DIRECTIONS: From the first line to the last, copy the material exactly and leave the pictures out.

DATA EXCERPT:
┌──

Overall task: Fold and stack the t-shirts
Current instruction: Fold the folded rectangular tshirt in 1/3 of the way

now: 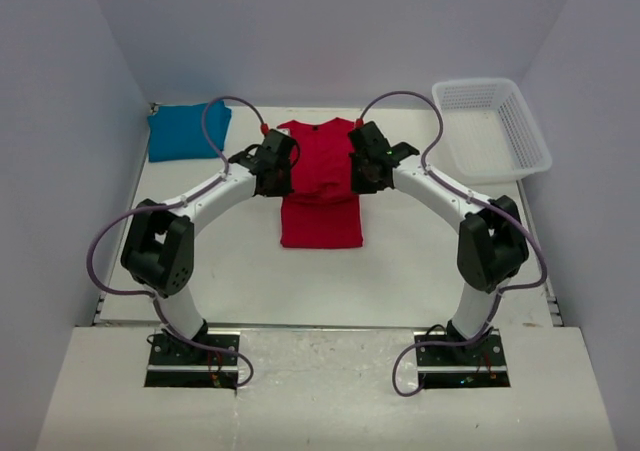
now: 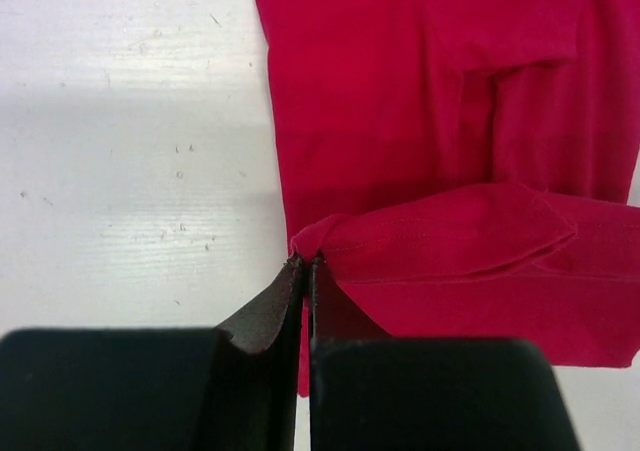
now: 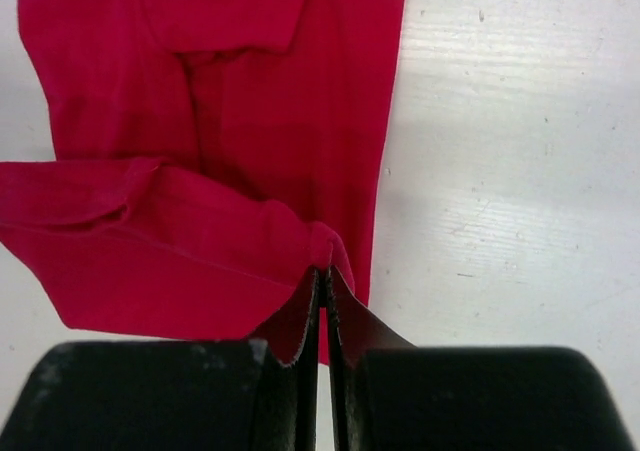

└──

ANSWER TO THE PROBLEM:
Overall task: Fold and stack the t-shirts
Current instruction: Fold the folded rectangular tshirt in 1/3 of the way

now: 
now: 
now: 

The answer has been written out in full.